Userpilot feature launch impact: adoption trend chart showing post-launch usage curve

Feature launch impact, tracked as an adoption trend over time inside Userpilot. Reading this curve well is the diagnostic skill the legacy 5-metric checklist did not require.

Pressure 2: Agents are now a real share of feature usage

The second pressure is harder to see in the dashboard because it shows up as activity that does not match the metric definitions. AI agents using SaaS through data integrations and MCP servers do not click. They do not dwell on a tooltip. They invoke a function, they get a result, they move on.

Kyle Poyar, author of Growth Unhinged and a former operating partner at OpenView Venture Partners, put it bluntly when asked about the shift in our newsletter exchange:

“AI-driven, zero-click purchases feel like an inevitability, likely beginning with developer tools and commodity products. The question is: will you be ready when AI agents start buying?”

Buying decisions need outcome-quality signals. Click-based adoption will not get you there. The implication for new feature success measurement is concrete: for any feature also exposed through an API or an MCP tool, click-based adoption rate misses the agent half of usage. Worse, it skews in non-obvious ways. Agents invoke the feature far more frequently per unit time than humans, so if you count agent calls, adoption looks heroic; if you filter them out, adoption looks dead.

The outcome-first feature success ladder

The legacy 5-metric checklist treats adoption rate, NPS, drop-off, DAU/MAU, and retention as five horizontal sibling metrics. They are not siblings. They live at different levels of cause and effect, and treating them as a flat list is what makes a feature look successful when it is not.

The Outcome-First ladder reorganizes them into a hierarchy. Higher rungs depend on lower rungs, and the highest rung is what the feature was built to do.
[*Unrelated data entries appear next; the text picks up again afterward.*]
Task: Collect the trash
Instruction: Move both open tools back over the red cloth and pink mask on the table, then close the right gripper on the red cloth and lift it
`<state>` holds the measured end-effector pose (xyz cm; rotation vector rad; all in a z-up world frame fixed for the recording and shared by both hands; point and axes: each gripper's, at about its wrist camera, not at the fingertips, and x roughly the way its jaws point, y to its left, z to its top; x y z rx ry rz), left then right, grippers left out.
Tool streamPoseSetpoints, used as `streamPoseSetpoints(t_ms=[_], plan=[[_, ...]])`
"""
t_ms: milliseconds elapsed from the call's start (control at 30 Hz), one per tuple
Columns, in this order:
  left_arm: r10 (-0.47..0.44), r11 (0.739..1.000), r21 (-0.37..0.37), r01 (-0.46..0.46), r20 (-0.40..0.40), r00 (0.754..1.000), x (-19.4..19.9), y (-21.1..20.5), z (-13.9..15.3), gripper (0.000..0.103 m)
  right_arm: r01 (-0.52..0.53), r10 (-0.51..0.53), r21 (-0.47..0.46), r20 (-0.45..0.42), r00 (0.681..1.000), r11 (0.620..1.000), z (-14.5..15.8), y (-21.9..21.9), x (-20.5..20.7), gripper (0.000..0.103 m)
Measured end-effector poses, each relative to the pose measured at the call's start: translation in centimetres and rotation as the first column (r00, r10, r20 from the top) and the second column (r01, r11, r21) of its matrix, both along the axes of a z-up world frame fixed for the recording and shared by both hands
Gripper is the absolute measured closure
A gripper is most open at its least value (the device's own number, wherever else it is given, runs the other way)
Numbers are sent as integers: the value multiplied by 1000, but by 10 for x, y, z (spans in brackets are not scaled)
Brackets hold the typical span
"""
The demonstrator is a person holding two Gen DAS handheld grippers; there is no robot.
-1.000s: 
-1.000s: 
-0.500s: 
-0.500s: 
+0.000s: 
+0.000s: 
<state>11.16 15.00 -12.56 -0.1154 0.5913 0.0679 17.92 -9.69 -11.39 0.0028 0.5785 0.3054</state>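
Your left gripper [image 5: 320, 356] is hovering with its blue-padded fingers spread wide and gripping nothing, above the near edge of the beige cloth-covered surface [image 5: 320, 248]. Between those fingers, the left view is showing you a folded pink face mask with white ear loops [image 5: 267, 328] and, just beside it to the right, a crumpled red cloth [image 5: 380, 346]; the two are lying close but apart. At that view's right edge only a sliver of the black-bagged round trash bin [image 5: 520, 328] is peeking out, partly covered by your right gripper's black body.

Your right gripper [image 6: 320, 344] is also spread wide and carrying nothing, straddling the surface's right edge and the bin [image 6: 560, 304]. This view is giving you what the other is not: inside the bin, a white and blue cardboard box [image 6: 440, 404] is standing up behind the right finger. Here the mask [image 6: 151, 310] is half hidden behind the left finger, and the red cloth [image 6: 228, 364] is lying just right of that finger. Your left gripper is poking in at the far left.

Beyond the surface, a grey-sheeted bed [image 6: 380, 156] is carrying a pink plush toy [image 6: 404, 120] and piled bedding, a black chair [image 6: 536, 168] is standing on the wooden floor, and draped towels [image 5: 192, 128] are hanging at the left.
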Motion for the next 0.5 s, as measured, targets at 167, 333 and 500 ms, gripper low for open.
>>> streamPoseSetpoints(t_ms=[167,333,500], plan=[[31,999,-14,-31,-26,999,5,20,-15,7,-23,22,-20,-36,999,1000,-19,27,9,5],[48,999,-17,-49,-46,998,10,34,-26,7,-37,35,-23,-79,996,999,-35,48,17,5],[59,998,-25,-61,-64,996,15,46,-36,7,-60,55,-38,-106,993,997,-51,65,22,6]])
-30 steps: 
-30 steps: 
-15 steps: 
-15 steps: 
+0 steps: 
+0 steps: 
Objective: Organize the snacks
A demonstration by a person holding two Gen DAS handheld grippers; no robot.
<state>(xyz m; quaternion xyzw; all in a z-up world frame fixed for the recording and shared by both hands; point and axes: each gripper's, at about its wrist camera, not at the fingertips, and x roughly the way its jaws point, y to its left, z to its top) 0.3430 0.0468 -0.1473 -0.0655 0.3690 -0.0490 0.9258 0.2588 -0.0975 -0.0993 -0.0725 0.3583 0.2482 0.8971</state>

Rung 1: Reach (was raw adoption rate)

Before you ask whether someone used the feature, ask whether the right segment ever encountered it. A feature that 6% of accounts used might have only reached 12% in the first place, in which case the real adoption rate is 50%. That is a different problem (a distribution problem) than 6% adoption out of 100% reach (a value problem).

Abrar Abutouq, one of our product managers, walked through this exact reframe with a mobile feature. Instead of saying only 10% of all customers were using mobile content in Userpilot, he said, the honest framing was that 25% of customers who actually had a mobile app were using mobile features. Same data, different denominator, different decision. User segmentation hygiene is the first measurement upgrade most feature-success programs need.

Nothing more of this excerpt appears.